Ia mencontohkan transisi energi dari bahan bakar fosil seperti minyak bumi dan batu bara, ke energi baru dan terbarukan (EBT). Pekerjaan yang terlihat mudah bagi negara-negara maju itu ternyata sulit dilakukan oleh negara-negara berkembang karena keterbatasan modal dan teknologi.
“Sehingga yang perlu dibicarakan dan dimobilisasi adalah pendanaan iklim, investasi EBT, transfer teknologi. Kalau ini tidak riil dilakukan, sampai kapanpun saya pesimistis perubahan iklim bisa dicegah,” ujar Jokowi.
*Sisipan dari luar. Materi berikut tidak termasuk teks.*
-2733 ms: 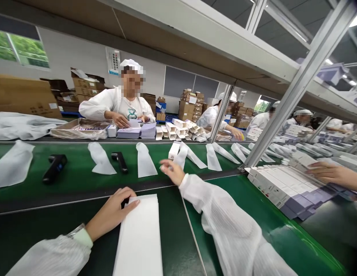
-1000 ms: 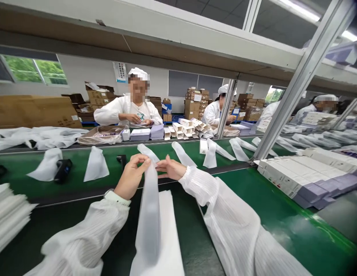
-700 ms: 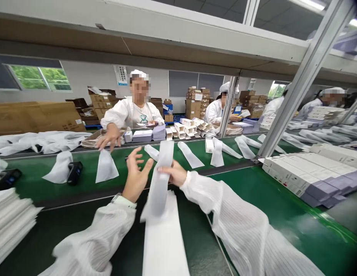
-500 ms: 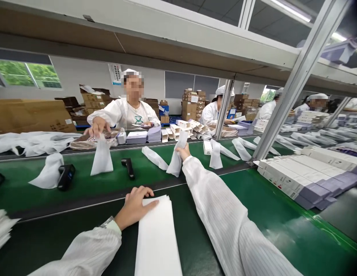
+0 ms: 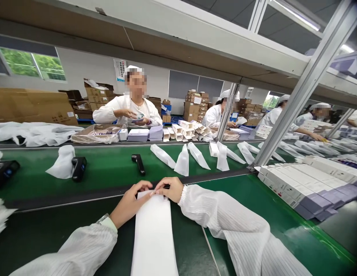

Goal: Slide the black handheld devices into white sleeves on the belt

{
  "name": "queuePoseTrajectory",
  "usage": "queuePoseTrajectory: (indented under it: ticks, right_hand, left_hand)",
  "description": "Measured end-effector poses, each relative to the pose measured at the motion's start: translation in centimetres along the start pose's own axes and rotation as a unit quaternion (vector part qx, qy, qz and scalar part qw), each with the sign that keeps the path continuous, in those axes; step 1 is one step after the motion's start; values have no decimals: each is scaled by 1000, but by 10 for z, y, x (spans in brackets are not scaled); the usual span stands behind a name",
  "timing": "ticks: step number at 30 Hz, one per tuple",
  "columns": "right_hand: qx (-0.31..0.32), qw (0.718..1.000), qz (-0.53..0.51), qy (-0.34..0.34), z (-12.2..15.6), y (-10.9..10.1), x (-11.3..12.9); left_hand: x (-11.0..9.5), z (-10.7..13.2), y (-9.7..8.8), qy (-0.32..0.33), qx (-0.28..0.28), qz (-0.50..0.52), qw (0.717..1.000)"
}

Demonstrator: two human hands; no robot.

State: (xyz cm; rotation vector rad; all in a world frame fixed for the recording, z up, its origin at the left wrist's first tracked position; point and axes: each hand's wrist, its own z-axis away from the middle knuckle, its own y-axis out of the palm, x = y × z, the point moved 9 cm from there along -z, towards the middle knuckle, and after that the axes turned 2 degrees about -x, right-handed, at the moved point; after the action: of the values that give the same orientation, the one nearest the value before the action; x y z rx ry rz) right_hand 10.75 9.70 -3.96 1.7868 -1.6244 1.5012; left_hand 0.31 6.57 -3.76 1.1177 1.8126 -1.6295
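Note:
A stack of long white foam bags (image 5: 154, 234) lies lengthwise on the green bench in front of me. My left hand (image 5: 129, 203) and my right hand (image 5: 170, 188) meet at its far end, fingers pinched on the top bag's edge. Beyond them on the conveyor belt (image 5: 109, 168) lie several opened white bags (image 5: 182, 161) and black handheld devices (image 5: 138, 163).
A white-coated worker (image 5: 128, 109) sits across the belt by a cardboard tray (image 5: 95, 134) and small box stacks (image 5: 146, 134). Rows of long white-and-purple boxes (image 5: 299, 180) lie at my right beside a slanted metal post (image 5: 302, 82). More workers sit further right.
My right hand laid a bag on the belt and came back to the stack, where both hands now pinch the top bag. The opposite worker took a bag off the belt.

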Motion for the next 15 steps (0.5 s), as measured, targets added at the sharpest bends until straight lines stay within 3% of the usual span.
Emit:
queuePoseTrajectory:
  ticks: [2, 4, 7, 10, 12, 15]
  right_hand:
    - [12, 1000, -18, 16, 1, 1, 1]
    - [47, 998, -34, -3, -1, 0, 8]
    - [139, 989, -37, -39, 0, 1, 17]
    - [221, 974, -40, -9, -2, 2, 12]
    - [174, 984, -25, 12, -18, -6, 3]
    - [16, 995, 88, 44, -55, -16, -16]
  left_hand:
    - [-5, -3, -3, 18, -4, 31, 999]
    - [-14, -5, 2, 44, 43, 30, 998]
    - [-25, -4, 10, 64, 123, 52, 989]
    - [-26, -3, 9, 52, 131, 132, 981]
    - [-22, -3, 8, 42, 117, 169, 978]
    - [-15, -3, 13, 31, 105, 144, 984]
Ia mencontohkan Indonesia yang memiliki potensi EBT melimpah, seperti tenaga air yang bersumber dari 4.400 sungai dan geotermal sebanyak 29 ribu MW. Belum lagi potensi tenaga angin, arus bawah laut, dan energi surya. Tapi, pemanfaatan semua potensi tersebut membutuhkan dana investasi yang besar, transfer teknologi, dan pendanaan iklim berskala internasional.
“Saya sangat menghargai apabila seluruh anggota IPU bersama pemerintah bisa memobilisasi (dana perubahan iklim) sehingga muncul keputusan, aksi yang konkret dan bisa dilaksanakan di lapangan,” Presiden mengutarakan.
Menanggapi Jokowi, Wakil Ketua Badan Kerja Sama Antar Parlemen DPR RI Putu Supadma Rudana menyatakan, pencarian dana transisi energi merupakan ranah pemerintah.